Once ETLers have implemented this change, we will need feedback from them on 1. Were the instructions on ETLing these data clear? 2. What are your pre & post change mapping rates? 3. What’s still not mapping?. Next, we’re going to need feedback along the same vein from the analysts: 1. Which use cases now work? 2. Which use cases don’t work? 3. What’s missing?
I am coming at this from the Themis point of view with a strong Health System Interest Group influence. I’d like all of us to keep Themis’ mission statement in mind as we discuss this topic, “Themis makes decisions for the good of the whole community. We must compromise. We can always revisit and modify the convention. Don’t let perfect be the enemy of great. And interoperability between different OMOP CDMs is great!”. I’ll admit, it’s a little cheesy, but we really need the community to follow the standards. You can always add additional fields to your CDM, but need to populate the CDM as expected or we can’t do federated research. And we must comprise, agree to disagree, and move forward. The race topic has been going in circles and infinite loops for years.

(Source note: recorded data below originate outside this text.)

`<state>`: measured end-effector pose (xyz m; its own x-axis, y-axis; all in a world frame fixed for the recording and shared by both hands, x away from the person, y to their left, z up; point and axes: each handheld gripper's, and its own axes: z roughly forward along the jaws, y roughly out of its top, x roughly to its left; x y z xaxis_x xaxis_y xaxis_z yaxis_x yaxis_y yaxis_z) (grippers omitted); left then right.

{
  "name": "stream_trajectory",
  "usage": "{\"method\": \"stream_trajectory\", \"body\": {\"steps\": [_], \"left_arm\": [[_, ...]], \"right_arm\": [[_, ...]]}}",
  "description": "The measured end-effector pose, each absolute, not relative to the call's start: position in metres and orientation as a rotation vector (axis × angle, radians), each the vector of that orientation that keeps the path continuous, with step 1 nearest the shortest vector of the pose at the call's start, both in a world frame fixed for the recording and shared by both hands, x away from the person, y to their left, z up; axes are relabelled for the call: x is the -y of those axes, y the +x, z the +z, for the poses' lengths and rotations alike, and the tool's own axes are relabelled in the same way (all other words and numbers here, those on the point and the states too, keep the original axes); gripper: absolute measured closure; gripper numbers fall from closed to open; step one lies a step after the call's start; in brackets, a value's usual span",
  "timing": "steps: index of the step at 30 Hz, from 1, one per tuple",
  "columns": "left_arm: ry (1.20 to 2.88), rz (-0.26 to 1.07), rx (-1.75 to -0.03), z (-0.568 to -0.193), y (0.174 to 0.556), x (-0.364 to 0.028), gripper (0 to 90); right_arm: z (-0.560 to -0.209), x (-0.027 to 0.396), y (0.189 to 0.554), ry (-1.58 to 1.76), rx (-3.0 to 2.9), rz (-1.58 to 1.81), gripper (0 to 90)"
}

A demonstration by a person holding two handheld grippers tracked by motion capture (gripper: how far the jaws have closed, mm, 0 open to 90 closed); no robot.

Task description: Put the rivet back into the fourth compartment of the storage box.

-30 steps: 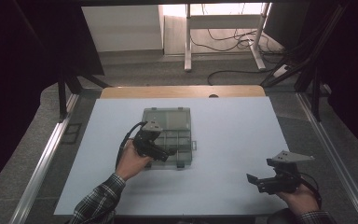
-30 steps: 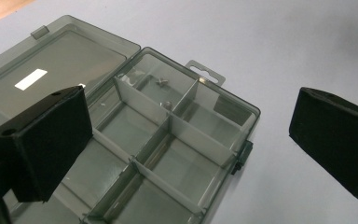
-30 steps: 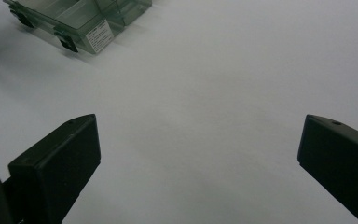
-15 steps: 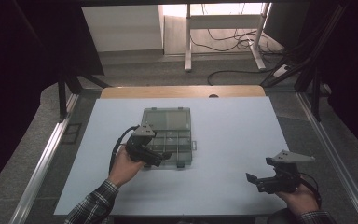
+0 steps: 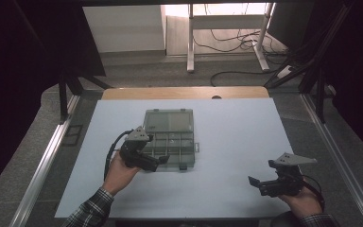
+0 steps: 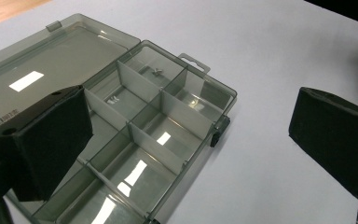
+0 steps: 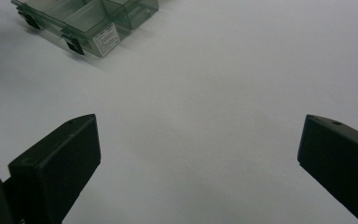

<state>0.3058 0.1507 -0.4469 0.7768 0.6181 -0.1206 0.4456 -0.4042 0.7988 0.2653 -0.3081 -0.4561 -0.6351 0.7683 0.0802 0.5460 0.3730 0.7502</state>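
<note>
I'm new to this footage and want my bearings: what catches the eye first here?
A smoky clear organizer box lies open mid-table on the pale tabletop, lid flat behind its divided tray. The left claw hovers wide open at the tray's near-left edge. The right claw waits open near the table's front right, apart from the box.

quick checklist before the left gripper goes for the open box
1. Left gripper open: ok, jaws wide apart.
2. Box lid open flat: ok.
3. Left gripper holds nothing: ok.
4. Compartments empty: not ok, small bits lie in two far ones; what they are, cannot tell.
5. Right gripper away from the box: ok, open over bare table.
6. Front latches undone: ok.
</note>
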Motion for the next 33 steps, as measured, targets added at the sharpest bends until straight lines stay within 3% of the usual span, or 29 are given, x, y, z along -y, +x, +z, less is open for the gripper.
{"method": "stream_trajectory", "body": {"steps": [33], "left_arm": [[2.049,0.292,-0.861,-0.452,0.272,-0.18,0.0]], "right_arm": [[-0.457,0.307,0.265,1.16,-2.369,1.105,0.0]]}}
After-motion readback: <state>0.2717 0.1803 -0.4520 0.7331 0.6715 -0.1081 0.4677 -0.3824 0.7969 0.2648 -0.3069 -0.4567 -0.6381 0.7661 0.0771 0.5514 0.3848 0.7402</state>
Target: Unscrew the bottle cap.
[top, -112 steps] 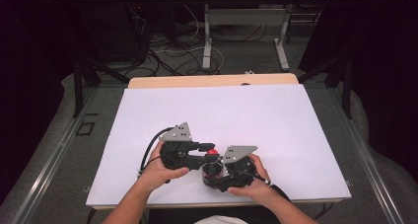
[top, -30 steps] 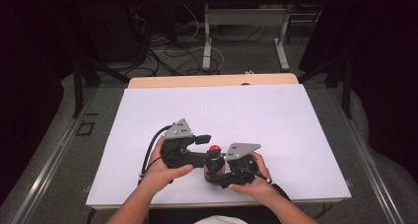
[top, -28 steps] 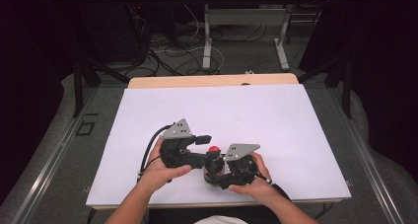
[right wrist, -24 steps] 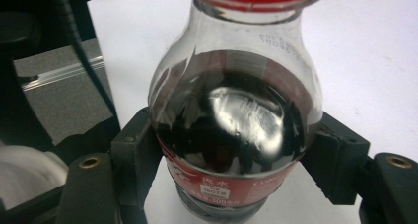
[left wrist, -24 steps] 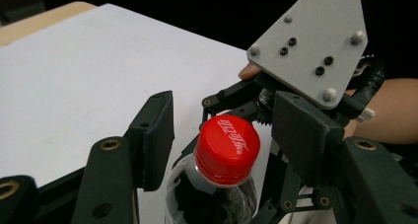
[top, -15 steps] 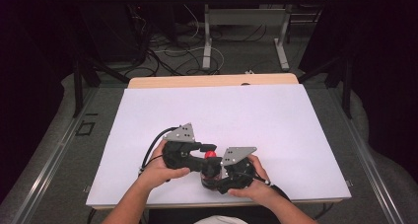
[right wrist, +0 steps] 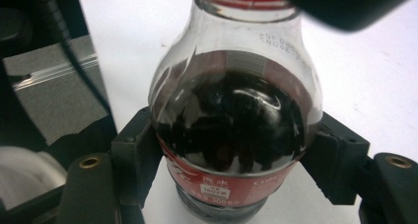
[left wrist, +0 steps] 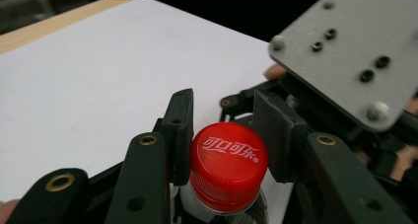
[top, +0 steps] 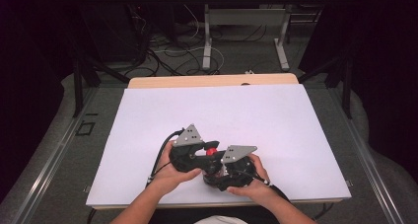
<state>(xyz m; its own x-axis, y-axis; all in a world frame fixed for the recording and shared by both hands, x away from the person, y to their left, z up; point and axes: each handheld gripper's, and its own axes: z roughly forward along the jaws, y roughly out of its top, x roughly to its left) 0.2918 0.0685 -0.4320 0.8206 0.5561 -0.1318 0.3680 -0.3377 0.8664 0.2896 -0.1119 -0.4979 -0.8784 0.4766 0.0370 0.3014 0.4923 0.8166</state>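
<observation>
A small cola bottle (right wrist: 231, 125) with dark drink and a red label stands upright near the front of the white table top (top: 222, 110). My right gripper (right wrist: 234, 150) is shut on its body, a pad pressing each side. The red cap (left wrist: 227, 165) sits between my left gripper's (left wrist: 226, 110) pads, which touch it on both sides; these jaws have just been closing on it. In the high view the left gripper (top: 199, 157) reaches in from the left over the cap (top: 212, 151), and the right gripper (top: 219, 177) holds the bottle just below it.
A person's hands and forearms come in from the bottom edge. A wooden table edge (top: 212, 80) runs along the back of the white sheet. Beyond it are a desk frame (top: 244, 31) and loose cables (top: 172, 54) on the floor.
The left gripper has shifted slightly down toward the bottle and its jaws have closed onto the red cap. The right gripper and the bottle have stayed where they were.
</observation>
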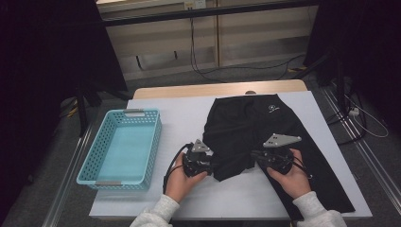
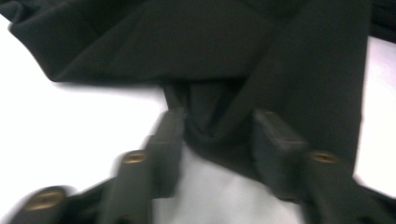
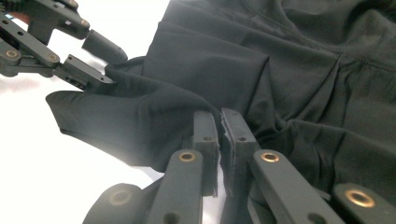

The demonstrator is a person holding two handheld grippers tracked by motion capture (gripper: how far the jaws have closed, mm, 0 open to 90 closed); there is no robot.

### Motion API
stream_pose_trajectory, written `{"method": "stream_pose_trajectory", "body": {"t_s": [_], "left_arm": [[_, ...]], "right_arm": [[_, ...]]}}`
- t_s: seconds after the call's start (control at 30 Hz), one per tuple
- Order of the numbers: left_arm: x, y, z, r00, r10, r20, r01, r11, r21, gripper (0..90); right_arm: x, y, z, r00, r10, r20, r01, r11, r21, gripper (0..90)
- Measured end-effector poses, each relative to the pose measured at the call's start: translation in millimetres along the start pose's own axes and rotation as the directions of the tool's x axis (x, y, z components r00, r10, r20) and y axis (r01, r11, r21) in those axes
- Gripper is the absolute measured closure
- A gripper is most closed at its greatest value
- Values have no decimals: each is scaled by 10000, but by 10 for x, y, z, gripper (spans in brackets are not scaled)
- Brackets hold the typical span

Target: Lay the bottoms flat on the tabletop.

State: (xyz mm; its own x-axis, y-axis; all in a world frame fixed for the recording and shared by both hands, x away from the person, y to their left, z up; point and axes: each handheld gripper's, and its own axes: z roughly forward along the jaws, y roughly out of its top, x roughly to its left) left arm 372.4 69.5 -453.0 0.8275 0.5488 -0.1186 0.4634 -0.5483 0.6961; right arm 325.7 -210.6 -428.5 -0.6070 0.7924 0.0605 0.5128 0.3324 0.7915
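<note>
Black garment (image 1: 265,130) spread across the right half of the white counter (image 1: 189,111), near hem folded back. Right tool (image 3: 219,140) clamped tight on a fold — plain in its own view. Left tool (image 2: 217,135) part-open astride a bunched corner, pads not pressing. From above, blue basket (image 1: 101,156) at left, holding nothing.
</note>
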Motion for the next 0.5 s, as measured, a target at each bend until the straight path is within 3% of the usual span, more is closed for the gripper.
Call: {"method": "stream_pose_trajectory", "body": {"t_s": [0.2,0.3,0.4,0.5], "left_arm": [[-21,-26,10,9992,-396,-77,394,9991,-180,801],[-31,-18,13,9989,-432,185,435,9989,-171,859],[-18,5,-63,9984,-559,58,561,9979,-329,880],[21,59,-219,9965,-831,52,832,9932,-819,884]], "right_arm": [[31,16,11,9998,-211,-26,211,9998,-25,860],[26,15,2,9998,-184,11,184,9998,-86,860],[13,9,0,9998,-184,13,185,9998,-56,862],[4,18,-23,9999,-149,-25,148,9998,-125,864]]}}
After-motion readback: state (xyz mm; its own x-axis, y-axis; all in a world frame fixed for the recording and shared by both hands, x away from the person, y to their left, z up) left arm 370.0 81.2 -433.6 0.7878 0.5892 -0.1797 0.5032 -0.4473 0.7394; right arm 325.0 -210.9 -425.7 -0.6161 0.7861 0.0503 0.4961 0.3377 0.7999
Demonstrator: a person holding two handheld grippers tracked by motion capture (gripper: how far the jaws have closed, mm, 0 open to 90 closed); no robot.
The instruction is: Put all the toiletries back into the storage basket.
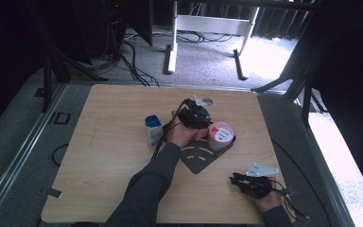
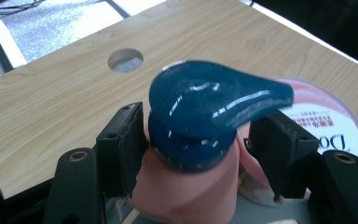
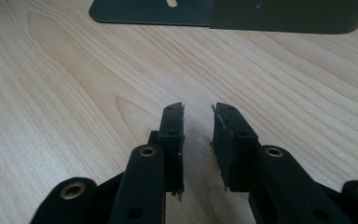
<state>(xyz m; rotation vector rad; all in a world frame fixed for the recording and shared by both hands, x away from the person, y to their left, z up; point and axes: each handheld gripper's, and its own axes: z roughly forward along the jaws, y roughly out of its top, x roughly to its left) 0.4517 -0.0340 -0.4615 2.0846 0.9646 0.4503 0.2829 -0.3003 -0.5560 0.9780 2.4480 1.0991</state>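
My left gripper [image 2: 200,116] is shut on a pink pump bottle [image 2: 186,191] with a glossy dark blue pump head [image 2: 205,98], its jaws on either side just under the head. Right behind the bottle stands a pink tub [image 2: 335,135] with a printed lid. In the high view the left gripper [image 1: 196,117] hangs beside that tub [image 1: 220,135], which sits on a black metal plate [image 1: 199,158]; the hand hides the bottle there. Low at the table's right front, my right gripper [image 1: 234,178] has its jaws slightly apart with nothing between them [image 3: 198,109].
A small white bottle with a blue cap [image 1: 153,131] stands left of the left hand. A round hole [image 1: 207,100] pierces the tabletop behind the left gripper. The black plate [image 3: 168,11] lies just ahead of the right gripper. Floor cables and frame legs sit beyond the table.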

With this in mind, I propose we defer the flavors of NULL (unknown, not answered, etc.), hierarchies, and negative values to a future iteration unless there is a strong use case. These items will be easy to add in later, if needed. Let’s use the data with the new concept_ids, run it through some use cases and research, identify areas needing improvement, regroup after running it through the rounds, and then make a plan. Let’s keep it simple and pragmatic for our first implementation.
To echo what @aostropolets said, regardless of which proposal or combination of proposals the community adopts, we need to broadcast to all including: OHDSI chapter leads/WGs, those about to ETL their data, those using the CDM including secondary research groups N3C, All of Us, etc.
Since this is such a huge change and will affect many in the OHDSI community from the ETL through the pipeline to the researchers and the tools used, once a decision has been made, I suggest we form a sub-working group to document and implement the change requested by the community.